American military history museum

The Mississippi Armed Forces Museum is located at Camp Shelby, approximately 12 miles (19 km) south of Hattiesburg, Mississippi. The Armed Forces Museum serves as the military history museum for the State of Mississippi. It is a member of the Army Museum System.

==Museum objective==
The purpose of the museum is to honor the service and sacrifices of Mississippi veterans from all military branches.

==Museum description==
Two military veterans started the museum in 1984 with their personal collection of war artifacts. At that time, the museum was housed in a small room of a warehouse at Camp Shelby.

In 2001, a 23000 ft2 facility was completed. The museum contained 16000 ft2 of exhibits, 17,000 artifacts, 4,500 volumes of military history, and 2,000 historical documents.

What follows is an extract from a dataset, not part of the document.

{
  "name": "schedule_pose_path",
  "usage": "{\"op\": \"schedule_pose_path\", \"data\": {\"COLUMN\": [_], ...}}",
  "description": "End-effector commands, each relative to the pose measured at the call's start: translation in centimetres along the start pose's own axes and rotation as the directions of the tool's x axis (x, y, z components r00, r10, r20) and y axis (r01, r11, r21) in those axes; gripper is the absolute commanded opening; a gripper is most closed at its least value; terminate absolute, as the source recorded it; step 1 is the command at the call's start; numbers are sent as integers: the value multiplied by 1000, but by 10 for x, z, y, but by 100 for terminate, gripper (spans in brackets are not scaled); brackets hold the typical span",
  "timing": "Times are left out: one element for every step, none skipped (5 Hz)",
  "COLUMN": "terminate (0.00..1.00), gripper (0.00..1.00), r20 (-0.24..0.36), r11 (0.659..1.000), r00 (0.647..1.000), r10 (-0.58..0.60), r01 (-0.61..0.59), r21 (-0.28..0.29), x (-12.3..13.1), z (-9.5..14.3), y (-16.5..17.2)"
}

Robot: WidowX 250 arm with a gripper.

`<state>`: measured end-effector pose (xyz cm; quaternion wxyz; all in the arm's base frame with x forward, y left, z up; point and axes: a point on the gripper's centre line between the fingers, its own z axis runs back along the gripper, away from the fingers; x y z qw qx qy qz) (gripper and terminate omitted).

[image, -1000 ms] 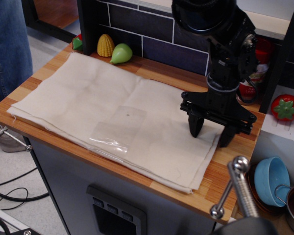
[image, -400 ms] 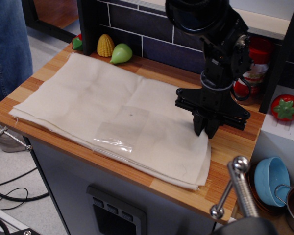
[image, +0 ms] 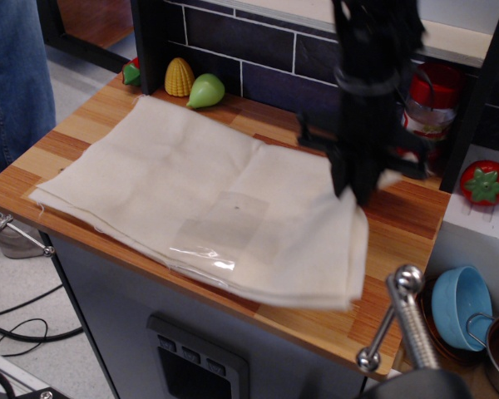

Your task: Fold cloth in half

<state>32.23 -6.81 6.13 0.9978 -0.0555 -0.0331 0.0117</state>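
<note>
The cloth (image: 191,187) is a large cream sheet lying across the wooden counter (image: 403,241), with a clear tape-like patch (image: 216,233) near its front middle. My gripper (image: 356,193) hangs over the cloth's right edge, blurred by motion. Its jaws are closed on the cloth's right edge and hold that side lifted off the counter. The right end of the cloth hangs down from the gripper and curls above the counter's front. The left part of the cloth lies flat.
A toy corn (image: 179,76) and a green pear (image: 205,91) stand at the back left by the dark tiled wall. A red jar (image: 428,104) and a toy strawberry (image: 484,181) are at the right. A blue cup (image: 461,303) sits below right. A person's leg (image: 17,75) is at the left.
The gripper closed on the cloth's right edge and rose, lifting that side. The whole cloth has slid a little to the right.
</note>
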Motion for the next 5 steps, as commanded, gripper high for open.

In February 2015, the museum was closed for expansion. The expansion increased the museum space by 7500 ft2, added three new exhibition galleries, and remodeled older exhibits. The museum was officially reopened by the Governor of Mississippi on October 27, 2016.

==Museum exhibits==
Within the museum building are eight galleries for viewing exhibits: late 19th century conflicts, World War I, World War II, Korean War, Vietnam War, Desert Storm, global war on terrorism, and Medal of Honor. Military weapons, equipment, clothing, and medals are on display.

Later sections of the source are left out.